Python 3.0, rich comparisons and sorting order

Thu Sep 23 08:28:03 EDT 2004

Carlos Ribeiro <carribeiro at gmail.com> wrote:
   ...
> > You could also do that passing a function to sort(). 
>  
> I know it, and that's exactly my question -- if this is going to be
> the way to do it in Python 3000. Today (2.4) there are FOUR ways to
> make it work: passing a compare function as an argument to sort(),
> passing a key funciton as an argument to sort(), implementing a
> __cmp__ function, or implementing the rich comparison methods. If the

What you can do with key= and with cmp= are not exactly the same things.
key= normally allows WAY faster sorts, when applicable, thanks to
decorate-sort-undecorate... but that only really holds when the key is a
simple structure of elementary types using builtin comparisons.
Besides, speed isn't all: sometimes extracting a key is conceptually
simpler, sometimes it's simpler to express the desired comparison in
operational terms.  Speed isn't everything: simplicity matters, too.

A simplification that I think can be made is to have sorting hinge
strictly on __lt__, the < operator.  That will, however, no doubt still
leave indirect avenues open.  For example, it would be somewhat
surprising if object didn't have a default __lt__ delegating to __cmp__,
so it would still be possible, in your own types, to define either
__lt__, or __cmp__.  Much like the distinctions between __add__,
__iadd__, __radd__, I suspect these conveniences WILL remain.

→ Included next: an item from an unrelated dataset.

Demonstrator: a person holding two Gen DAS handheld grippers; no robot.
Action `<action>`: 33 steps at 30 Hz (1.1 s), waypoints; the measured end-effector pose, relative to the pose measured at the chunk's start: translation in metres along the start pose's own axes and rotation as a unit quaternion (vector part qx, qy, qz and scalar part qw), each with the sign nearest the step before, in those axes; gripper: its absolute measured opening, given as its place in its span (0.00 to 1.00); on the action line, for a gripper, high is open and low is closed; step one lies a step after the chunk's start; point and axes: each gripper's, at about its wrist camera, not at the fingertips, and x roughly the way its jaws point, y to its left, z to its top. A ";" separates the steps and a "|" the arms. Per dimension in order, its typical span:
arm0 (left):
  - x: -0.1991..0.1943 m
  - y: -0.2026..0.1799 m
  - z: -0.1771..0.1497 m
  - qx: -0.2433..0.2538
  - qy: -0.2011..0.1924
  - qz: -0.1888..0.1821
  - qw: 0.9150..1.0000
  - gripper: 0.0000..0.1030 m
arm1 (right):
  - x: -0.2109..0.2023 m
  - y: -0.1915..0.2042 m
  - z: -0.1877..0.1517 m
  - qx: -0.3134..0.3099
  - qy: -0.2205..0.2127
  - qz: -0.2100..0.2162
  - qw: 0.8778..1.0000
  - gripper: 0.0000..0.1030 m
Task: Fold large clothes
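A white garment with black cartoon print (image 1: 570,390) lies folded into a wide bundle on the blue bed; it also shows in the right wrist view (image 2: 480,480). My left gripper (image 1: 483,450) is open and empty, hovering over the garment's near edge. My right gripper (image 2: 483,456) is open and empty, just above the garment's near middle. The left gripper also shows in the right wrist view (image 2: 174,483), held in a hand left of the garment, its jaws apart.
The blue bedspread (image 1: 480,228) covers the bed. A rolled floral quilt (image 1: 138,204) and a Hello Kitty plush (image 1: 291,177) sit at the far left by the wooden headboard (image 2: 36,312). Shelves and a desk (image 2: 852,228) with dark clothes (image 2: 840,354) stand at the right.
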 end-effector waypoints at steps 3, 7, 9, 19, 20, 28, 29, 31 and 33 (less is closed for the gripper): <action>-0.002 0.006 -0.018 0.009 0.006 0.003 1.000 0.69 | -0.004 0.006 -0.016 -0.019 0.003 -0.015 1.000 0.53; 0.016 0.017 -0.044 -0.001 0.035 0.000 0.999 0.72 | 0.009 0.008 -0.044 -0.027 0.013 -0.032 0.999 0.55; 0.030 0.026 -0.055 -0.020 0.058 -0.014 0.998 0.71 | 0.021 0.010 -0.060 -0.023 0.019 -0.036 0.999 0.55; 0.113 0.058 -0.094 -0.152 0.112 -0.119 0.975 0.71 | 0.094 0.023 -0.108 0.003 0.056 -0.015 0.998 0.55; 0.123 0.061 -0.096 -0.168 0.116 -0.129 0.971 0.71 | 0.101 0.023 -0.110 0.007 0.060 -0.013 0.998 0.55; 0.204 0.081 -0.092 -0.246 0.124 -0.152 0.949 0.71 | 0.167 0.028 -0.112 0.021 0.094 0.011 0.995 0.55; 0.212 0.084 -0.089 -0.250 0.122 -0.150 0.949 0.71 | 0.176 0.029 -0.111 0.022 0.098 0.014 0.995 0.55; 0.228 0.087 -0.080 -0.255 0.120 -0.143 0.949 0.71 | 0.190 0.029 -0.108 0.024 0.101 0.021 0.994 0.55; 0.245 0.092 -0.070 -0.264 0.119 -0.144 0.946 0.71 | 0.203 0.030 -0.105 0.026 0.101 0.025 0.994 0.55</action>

> main goal of Py3K  is to have only one obvious way to do it, what one

_Preferably_ only one, just like it's always been the case in Python.

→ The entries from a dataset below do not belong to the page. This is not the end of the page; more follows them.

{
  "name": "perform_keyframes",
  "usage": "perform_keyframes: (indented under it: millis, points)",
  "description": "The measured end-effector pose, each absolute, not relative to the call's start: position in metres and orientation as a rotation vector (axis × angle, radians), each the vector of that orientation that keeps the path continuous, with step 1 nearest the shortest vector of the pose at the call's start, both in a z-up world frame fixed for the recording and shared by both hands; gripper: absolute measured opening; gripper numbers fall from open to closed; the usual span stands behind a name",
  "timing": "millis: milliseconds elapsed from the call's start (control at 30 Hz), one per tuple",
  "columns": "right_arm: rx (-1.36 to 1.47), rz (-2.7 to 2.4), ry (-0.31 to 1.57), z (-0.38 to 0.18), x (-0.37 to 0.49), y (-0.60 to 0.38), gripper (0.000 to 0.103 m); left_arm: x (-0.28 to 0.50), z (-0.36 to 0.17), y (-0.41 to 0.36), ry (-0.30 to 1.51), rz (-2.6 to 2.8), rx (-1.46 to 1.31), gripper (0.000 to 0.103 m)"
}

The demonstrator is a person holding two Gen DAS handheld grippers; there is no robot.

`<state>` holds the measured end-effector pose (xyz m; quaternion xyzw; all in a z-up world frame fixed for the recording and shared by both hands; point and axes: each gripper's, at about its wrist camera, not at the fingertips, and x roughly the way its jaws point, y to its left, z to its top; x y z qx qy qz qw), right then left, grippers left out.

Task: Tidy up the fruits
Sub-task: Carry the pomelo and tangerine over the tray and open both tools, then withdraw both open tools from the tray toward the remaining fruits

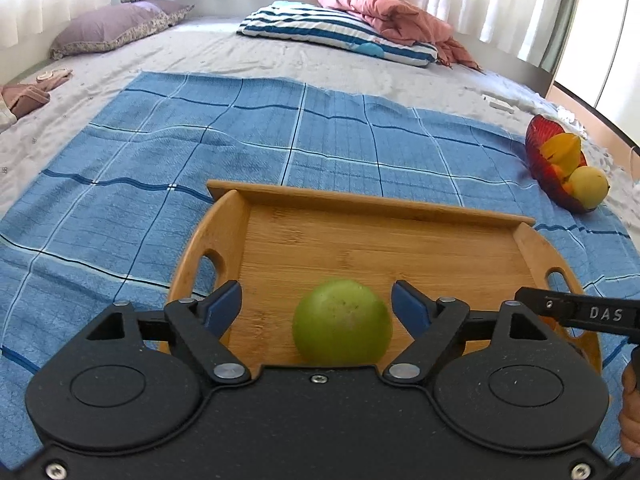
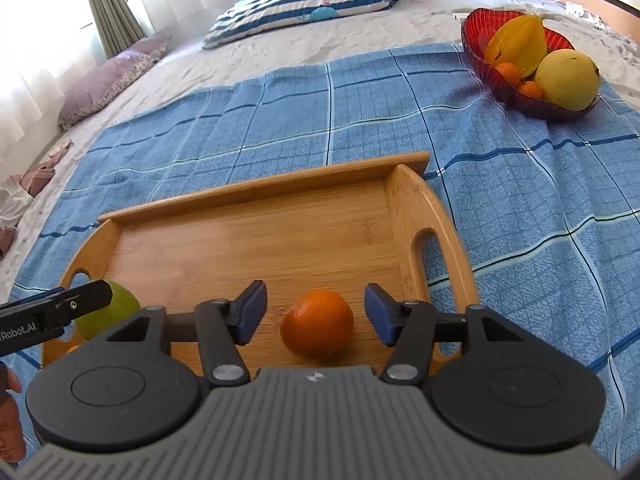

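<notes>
On the right gripper (image 1: 576, 314) — "DAS" lettering.

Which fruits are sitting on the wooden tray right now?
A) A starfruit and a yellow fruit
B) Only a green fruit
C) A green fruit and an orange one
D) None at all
C: the green fruit and the orange fruit both rest on the wooden tray, each between open gripper fingers, while the starfruit is in the red bowl.

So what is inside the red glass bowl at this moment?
The red glass bowl holds a yellow star fruit, a large round yellow fruit and two small oranges. Anything beneath these fruits is covered and cannot be seen.
</notes>
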<state>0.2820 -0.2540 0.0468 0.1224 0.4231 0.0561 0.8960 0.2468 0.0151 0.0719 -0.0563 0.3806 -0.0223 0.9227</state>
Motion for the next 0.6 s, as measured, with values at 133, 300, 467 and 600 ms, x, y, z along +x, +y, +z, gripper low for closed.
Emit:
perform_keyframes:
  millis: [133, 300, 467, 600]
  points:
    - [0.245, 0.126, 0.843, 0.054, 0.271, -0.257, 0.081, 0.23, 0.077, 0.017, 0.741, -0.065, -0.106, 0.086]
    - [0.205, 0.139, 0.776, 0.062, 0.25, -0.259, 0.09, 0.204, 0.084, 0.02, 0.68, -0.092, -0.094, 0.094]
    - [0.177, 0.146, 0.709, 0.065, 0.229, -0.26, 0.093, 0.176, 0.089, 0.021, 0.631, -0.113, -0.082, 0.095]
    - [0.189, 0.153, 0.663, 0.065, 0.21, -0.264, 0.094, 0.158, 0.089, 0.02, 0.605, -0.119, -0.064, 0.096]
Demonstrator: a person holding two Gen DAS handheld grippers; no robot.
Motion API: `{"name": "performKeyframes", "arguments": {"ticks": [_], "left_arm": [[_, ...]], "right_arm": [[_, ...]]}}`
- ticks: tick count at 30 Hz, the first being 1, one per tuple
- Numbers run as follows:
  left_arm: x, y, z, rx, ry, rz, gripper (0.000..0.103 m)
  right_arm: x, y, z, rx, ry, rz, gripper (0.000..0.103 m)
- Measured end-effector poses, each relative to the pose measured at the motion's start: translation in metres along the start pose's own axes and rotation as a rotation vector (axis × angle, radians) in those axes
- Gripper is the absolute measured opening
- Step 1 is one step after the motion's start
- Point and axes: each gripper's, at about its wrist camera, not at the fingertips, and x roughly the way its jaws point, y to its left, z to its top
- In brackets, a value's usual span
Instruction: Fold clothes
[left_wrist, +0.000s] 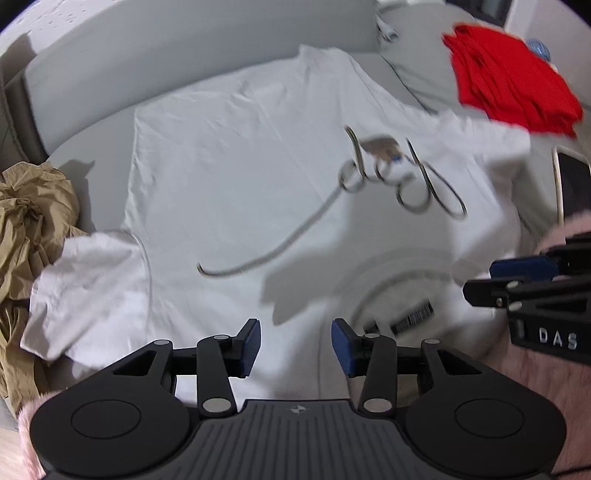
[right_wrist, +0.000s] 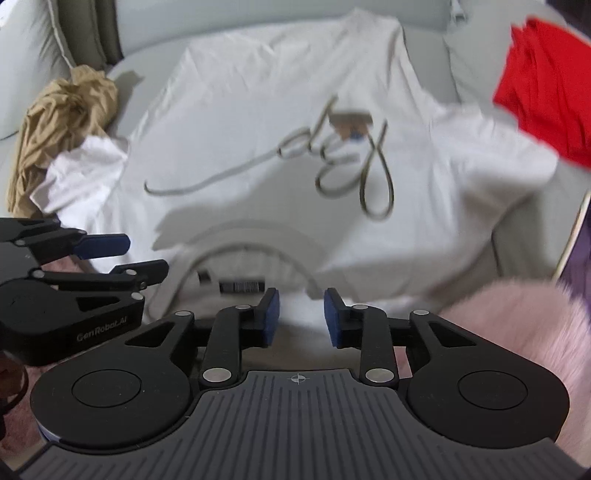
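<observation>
A white T-shirt (left_wrist: 229, 155) with a grey script print lies spread flat on a pale bed, collar towards me; it also shows in the right wrist view (right_wrist: 258, 92). My left gripper (left_wrist: 295, 347) is open and empty above the shirt, just left of the collar (left_wrist: 388, 280). My right gripper (right_wrist: 301, 317) is open and empty over the collar's near edge (right_wrist: 251, 254). Each gripper shows in the other's view, the right one (left_wrist: 517, 284) at the right edge and the left one (right_wrist: 122, 258) at the left edge. The views are motion-blurred.
A crumpled tan garment (left_wrist: 29, 229) lies at the shirt's left sleeve, also in the right wrist view (right_wrist: 59, 122). A folded red garment (left_wrist: 513, 81) sits on a pillow at the back right. A pink fluffy cloth (right_wrist: 517, 325) is near my right gripper. A phone-like slab (left_wrist: 572, 184) lies right.
</observation>
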Motion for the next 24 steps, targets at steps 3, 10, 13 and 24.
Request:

But practicality beats purity.  You will still be allowed, I predict, to
sum two numbers by a+b, b+a, sum([a,b]), operator.add(a,b), and other
ways yet; trying to forbid some of these would be impractical.

> is it going to be? I think that the best way should be the simplest
> one: make sort() work whatever is passed to it in a reasonably way,

Errors should not pass silently, unless explicitly silenced.  MOST of
the time, a poor hapless user trying to compare 23 with "42", just like
one trying to sum these objects, is making a mistake.  Handing such
likely errors as if they weren't errors is NOT doing the poor hapless
user good service.  Thus, I find it quite reasonable that the _default_
behavior of sort be that desired well over 90% of the time, for
comparisons happening within sort just as well as for others: raise an
exception if I'm trying to compare strings with numbers (and the like).
For that less-than-10% of the time where I really _want_ to compare
_anything_, passing some kind of explicit indicator such as a keyword
parameter is just fine.  And I think the right way to do it is to have
an "universal_lt" off in a module somewhere and pass THAT when required.

It's hard to gauge exactly how frequently I need universal comparisons
(rather than type-specific ones), but I'd guess _maybe_ 5%, if that.
Sacrificing error detection in 95% of the cases for the sake of removing
the need to be explicit about the other 5% of the cases would be a very
grave design error, in my opinion.  Making that "other 5%" any more
problematic for the user than passing a simple keyword parameter or the
like would also be a mistake, but perhaps one of lesser importance than
what I think you're proposing -- universal comparisons _by default_.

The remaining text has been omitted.